The “Active Sessions” app in the Valence Portal is a good benchmark for the kind of performance most grid-based apps should strive for when pulling data from IBM i.  As you can see in the back-end RPG source (the “LoggedInList” procedure inside source member VVWLI in QRPGLESRC), this program employs a very straightforward SQL-based page load.  If you launch the app and open your browser’s developer tools to inspect the network response, you’ll see that each click of the refresh button in the app should result in grid page reloads of well under a second.

Active Sessions performance

The SQL engine handling the IBM i DB2 database generally does a great job finding the best access paths (i.e., logical files or indexes) to quickly access the requested data in a SELECT statement built over physical files or tables, even building reusable temporary indexes (aka Maintained Temporary Indexes, or MTIs) when necessary.  However it’s not ideal to rely on MTIs for frequently used queries, as the system may decide to dispose of these indexes at any time — particularly when they are very large — and thus be forced to recreate them, which can of course slow down response time considerably.  So it’s ideal to have in place, where practical, the right indexes necessary to match your WHERE or ORDER BY specifications so the SQL engine can make use of them.  

The point of this article is not to restate what’s already been stated elegantly and in great detail about indexes elsewhere.  There are plenty of resources available on-line explaining how to access and use the Index Advisor via the IBM Navigator for i (formerly known as the System i Navigator), such as the IBM Knowledge Center and this IT Jungle Article from a few years back.  You can also find some great information from IBM on index performance strategies.   

However there is one nuance to indexes you should be aware of when using either Valence’s VVOUT SQL tools or NAB and its default settings, and that refers to the SQL sort sequence.  By default Valence uses an SQL sort sequence (SRTSEQ) of *LANGIDSHR, which gives equal weight to character fields regardless of case.  So "aaa" and "AAA" are treated as the same value when it comes to WHERE and ORDER BY clauses.  

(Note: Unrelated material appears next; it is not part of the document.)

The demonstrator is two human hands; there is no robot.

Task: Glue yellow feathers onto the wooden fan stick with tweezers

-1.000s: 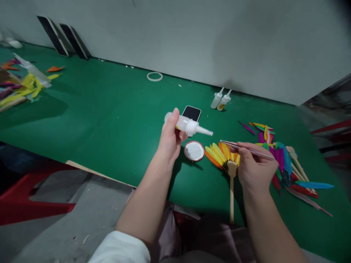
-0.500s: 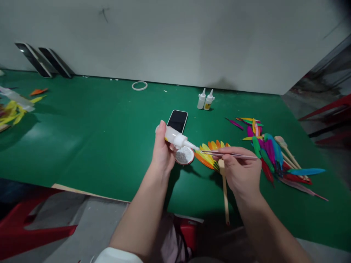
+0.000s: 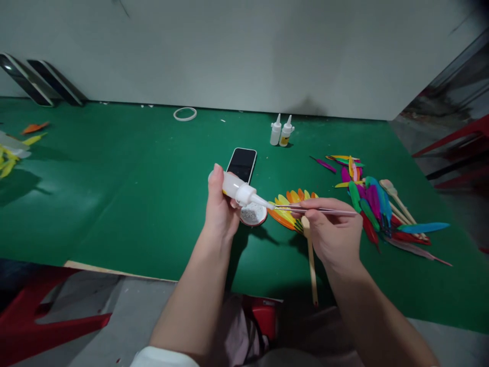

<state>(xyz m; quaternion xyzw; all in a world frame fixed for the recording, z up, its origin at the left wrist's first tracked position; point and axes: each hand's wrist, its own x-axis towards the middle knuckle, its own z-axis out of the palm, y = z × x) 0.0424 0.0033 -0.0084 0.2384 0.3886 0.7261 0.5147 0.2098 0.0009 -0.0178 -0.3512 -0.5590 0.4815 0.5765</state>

This brings us to a key point with regard to speed:  When this *LANGIDSHR sort sequence setting is being used on SQL statements, indexes containing one or more character fields in the key that are using the standard *HEX-based sort sequence may not be considered eligible by the SQL optimizer when running SQL statements through VVOUT or NAB.  This can cause a noticeably slower response time when ordering and/or filtering data over larger files where an MTI must be built.  Again, this is specific to character fields — if your SQL selection or sort criteria involve strictly numeric fields, date fields, etc. then this sort sequence setting should have no impact.

So if you suspect you have an SQL statement taking an inordinately long time to run, especially when compared to running the same statement in STRSQL or Access Client Solutions (ACS) where the default SRTSEQ is *HEX, then the sort sequence setting may be the reason.  You can confirm this is the case by temporarily switching the sort sequence to *HEX in Valence and then retrying the query to see if it runs faster.  You can override the SRTSEQ value in three ways:

  1. In Portal Admin > Settings > Hidden Settings (which appear only if you have hidden settings turned on in Portal Admin > Settings > Portal Administration > “Show hidden settings”), switch the “Default SQL sort sequence (SRTSEQ)” setting from *LANGIDSHR to *HEX.  This will apply universally to RPG programs using vvOut and NAB data sources, except where overridden, as specified in (2) and (3) below.
  2. For an RPG program calling vvOut_execSQLtoJSON, set field VVOUT.SRTSEQ to ‘*HEX’
  3. For a NAB data source, open up the “Advanced” section on the save window and set the sort sequence to *HEX.

While changing the sort sequence to *HEX may speed up the performance, the resulting case-sensitive nature of filtering and sorting may be less desirable for your users.  So the ideal solution would be to create a *LANGIDSHR-based index.  How you do this depends on which medium you’re using:

  • When creating a new index from the IBM Navigator for i index advisor, be sure to click on the “Options” tab and specify a Sort sequence table of “Shared-weight table” before hitting OK on the index creation.  
  • When creating a new index from within STRSQL, hit F13 to go into services, select option 1 (“Change session attributes”), page down and change the Sort sequence value to *LANGIDSHR.  Then go back and issue your CREATE INDEX command.
  • When creating a new index from within ACS, go to Connection > Edit JDBC Connection, select the Language tab, then change the Sort sequence table to Shared-weight table.  Then run your CREATE INDEX command in the execution window.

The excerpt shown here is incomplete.